Pretty purple paper towel heart art…

When I looked around the room to see what I could do with a roll of paper towels I had sitting on my shelf, I came up with this pretty paper towel heart activity…

To make this, I cut out heart shapes from a roll of paper towels then placed them on a large sheet of white paper and painted over them…

The paper towel hearts have a “doily-like” design on them that shows through once you press the paper towel hearts on your paper. But first, you paint over the entire heart shape(s) on a piece of heavy white paper…

Next, place another sheet of white paper over the painted hearts and firmly rub the paper all over then peel off your top layer of paper and set aside.  Next place your canvas on top of the the painted paper with the hearts, then flip it completely over and firmly rub the paper again…

Finally, peel the paper off the canvas (hearts and all) and you have now transferred your painting to the canvas. By painting on paper first, you can almost see the final results before transferring the paint onto the canvas…

After you paint the hearts and transfer the painting to the canvas, you will end up with a set of colorful paper towel hearts too. If set aside to dry, the paper towel hearts become stiff and dry and can be used in other activities or artwork…

So the above instructions is how I made my own paper towel heart art on canvas but when I shared the idea with my students, their heart art turned out a little bit different…

I should have taped the paper towels to the paper because the children had a hard time keeping the paper towels in one spot on the paper while they painted…

Also, my students realized that red, white, and blue all mixed together will make purple so they spent most of their time making purple paint and painting all purple hearts…

And the children didn’t quite understand that the goal was to create a painting using the entire paper. They just thought they were to paint the paper towel hearts so we ended up with lots and lots of purple painted paper towel hearts and the purple blobs on black or white paper…

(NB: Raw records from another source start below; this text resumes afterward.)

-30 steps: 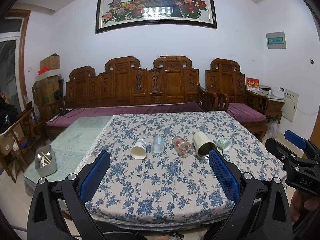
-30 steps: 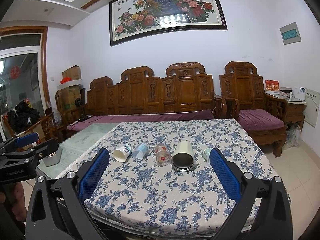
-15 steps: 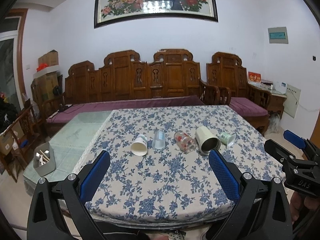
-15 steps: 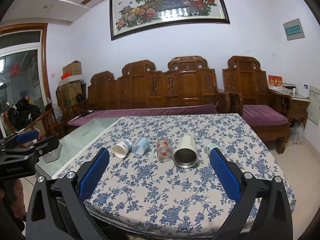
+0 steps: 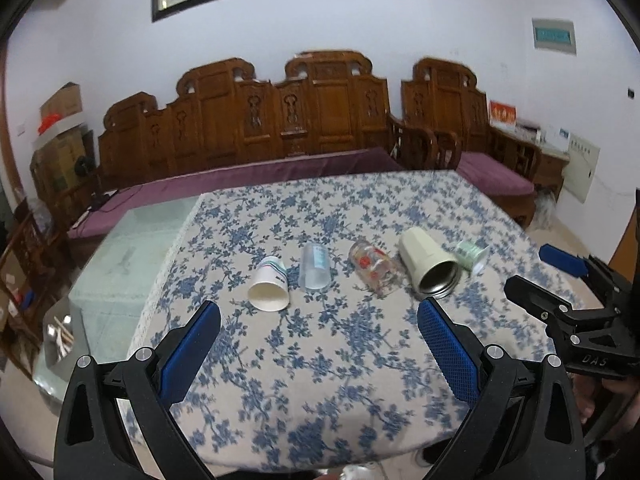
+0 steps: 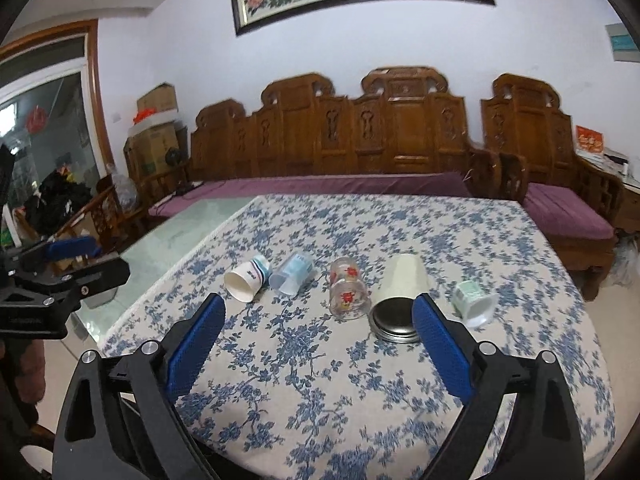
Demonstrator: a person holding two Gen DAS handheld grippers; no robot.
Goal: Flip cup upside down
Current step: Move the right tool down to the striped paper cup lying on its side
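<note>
Several cups lie on their sides in a row on the blue floral tablecloth [image 5: 320, 340]. From left: a white paper cup [image 5: 269, 289] [image 6: 246, 279], a clear plastic cup [image 5: 315, 267] [image 6: 291, 273], a glass with red print [image 5: 372, 266] [image 6: 347, 290], a large cream tumbler [image 5: 428, 262] [image 6: 398, 294], and a small green-white cup [image 5: 472, 254] [image 6: 474, 302]. My left gripper [image 5: 319, 316] is open and empty, short of the cups. My right gripper [image 6: 319, 310] is open and empty, its right finger in front of the tumbler's mouth.
A carved wooden bench with purple cushions [image 5: 304, 128] stands behind the table. A glass-topped section [image 5: 132, 236] adjoins the cloth at left, with a grey utensil holder [image 5: 60, 336] at its near corner. The right gripper shows at the right of the left wrist view [image 5: 576, 304].
Both grippers have moved forward and tilted down towards the row of cups, which now looks larger and nearer. The cups have not moved. Both grippers stay open.
</note>
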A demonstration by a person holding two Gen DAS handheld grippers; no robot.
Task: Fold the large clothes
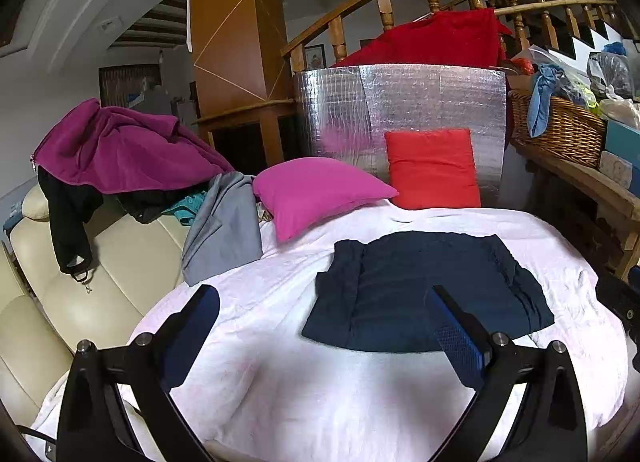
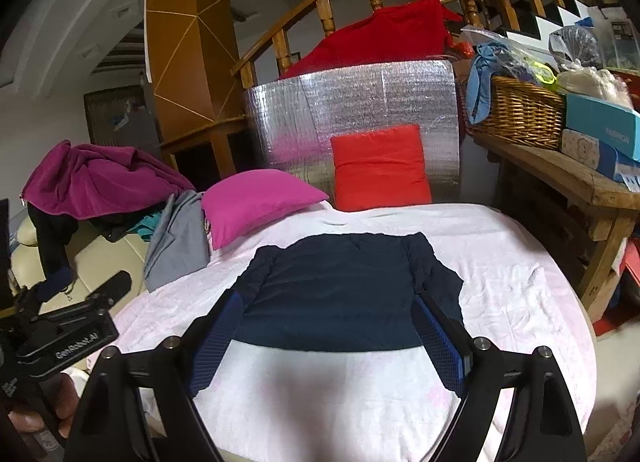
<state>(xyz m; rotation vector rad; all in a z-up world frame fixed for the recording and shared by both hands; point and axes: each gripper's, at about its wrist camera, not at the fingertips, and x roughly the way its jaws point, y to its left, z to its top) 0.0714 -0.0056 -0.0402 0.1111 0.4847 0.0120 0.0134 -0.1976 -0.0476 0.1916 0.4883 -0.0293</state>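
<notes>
A dark navy garment (image 1: 424, 290) lies folded flat into a rough rectangle on the white sheet (image 1: 320, 390); it also shows in the right wrist view (image 2: 340, 294). My left gripper (image 1: 324, 302) is open and empty, held above the sheet just in front of the garment's near left edge. My right gripper (image 2: 326, 308) is open and empty, its fingers either side of the garment's near edge, above it. The left gripper's body (image 2: 68, 334) shows at the left of the right wrist view.
A magenta pillow (image 1: 316, 190) and a red pillow (image 1: 432, 166) sit at the back by a silver foil panel (image 1: 400, 110). A grey garment (image 1: 224, 230) and a purple jacket (image 1: 120, 146) lie on a cream sofa (image 1: 100, 282) at left. A wooden bench (image 2: 560, 170) with a wicker basket (image 2: 516, 110) stands at right.
</notes>
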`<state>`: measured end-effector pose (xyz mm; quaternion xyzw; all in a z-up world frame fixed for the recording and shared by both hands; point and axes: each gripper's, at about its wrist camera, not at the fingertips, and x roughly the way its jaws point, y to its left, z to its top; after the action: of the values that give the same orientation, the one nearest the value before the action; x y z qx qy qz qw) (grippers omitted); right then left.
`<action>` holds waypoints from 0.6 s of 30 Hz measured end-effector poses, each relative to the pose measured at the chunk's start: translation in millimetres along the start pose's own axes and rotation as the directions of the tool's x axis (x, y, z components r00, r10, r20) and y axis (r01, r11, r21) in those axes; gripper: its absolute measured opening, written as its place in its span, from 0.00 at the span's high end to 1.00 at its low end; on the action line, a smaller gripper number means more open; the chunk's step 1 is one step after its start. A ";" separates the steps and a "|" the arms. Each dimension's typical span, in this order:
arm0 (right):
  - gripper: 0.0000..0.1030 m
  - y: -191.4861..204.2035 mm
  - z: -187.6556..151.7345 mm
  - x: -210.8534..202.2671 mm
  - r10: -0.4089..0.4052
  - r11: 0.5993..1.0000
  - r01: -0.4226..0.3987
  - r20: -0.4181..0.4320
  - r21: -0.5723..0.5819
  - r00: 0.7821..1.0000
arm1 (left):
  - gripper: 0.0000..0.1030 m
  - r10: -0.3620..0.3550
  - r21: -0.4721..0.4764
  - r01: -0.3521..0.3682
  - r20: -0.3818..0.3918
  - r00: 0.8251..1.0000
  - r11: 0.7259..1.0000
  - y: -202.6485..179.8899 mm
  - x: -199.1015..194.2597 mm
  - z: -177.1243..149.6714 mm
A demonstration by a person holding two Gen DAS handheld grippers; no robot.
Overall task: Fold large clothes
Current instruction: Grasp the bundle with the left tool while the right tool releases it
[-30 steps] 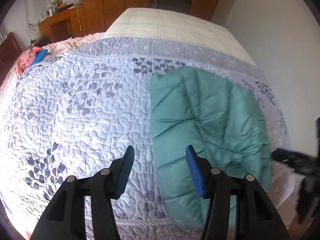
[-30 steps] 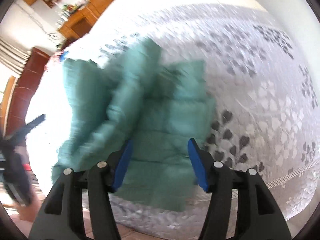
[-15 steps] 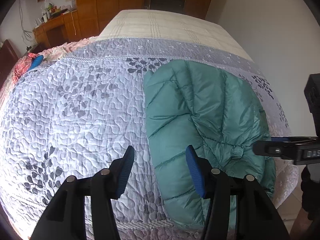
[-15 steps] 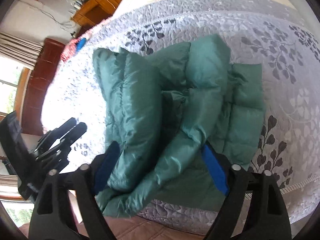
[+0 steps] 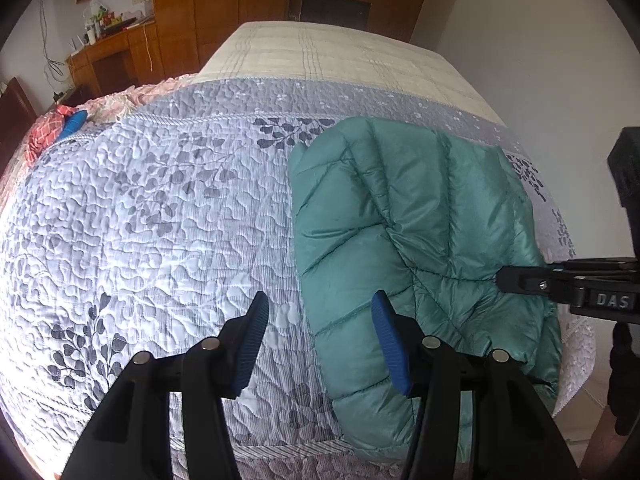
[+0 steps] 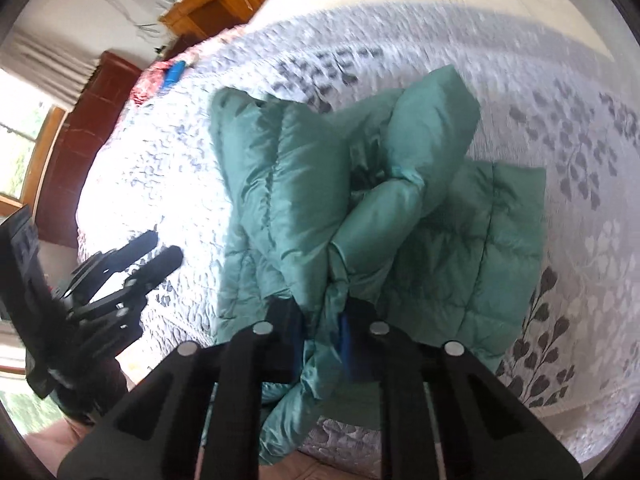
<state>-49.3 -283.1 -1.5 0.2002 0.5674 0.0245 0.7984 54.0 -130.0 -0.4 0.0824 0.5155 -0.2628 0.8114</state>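
A green puffer jacket [image 5: 404,240] lies bunched on the quilted bed near its front right corner. In the right wrist view the jacket [image 6: 460,240] has a sleeve lying across its body. My right gripper [image 6: 322,344] is shut on a fold of the jacket's fabric at its near edge. It also shows in the left wrist view [image 5: 520,280], at the jacket's right side. My left gripper [image 5: 318,344] is open and empty, hovering over the quilt beside the jacket's left edge. It shows in the right wrist view [image 6: 160,248] too.
The grey leaf-patterned quilt [image 5: 140,220] covers the near bed, with a beige mat [image 5: 328,52] beyond. Pink bedding and a blue object [image 5: 74,124] lie at the far left. Wooden cabinets [image 5: 224,4] stand behind. A white wall [image 5: 540,60] runs along the right.
My right gripper has closed on the jacket's near edge; half a second ago it was open over it. The left gripper has stayed open in about the same place.
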 end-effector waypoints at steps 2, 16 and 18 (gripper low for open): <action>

About half way through this process, I didn’t even worry about trying to make a pretty heart canvas with the children. I just let the children have fun painting purple on their paper towel hearts.  Perhaps if I do this again, we will walk through the process a little more carefully, and I will hide the blue paint

Bit in any case, the children enjoyed the color mixing and their collection of purple hearts. I hung my own pretty paper towel heart canvas on my wall in my office as a reminder that not every process will turn out quite as planned but it is the process that matters the most to the children…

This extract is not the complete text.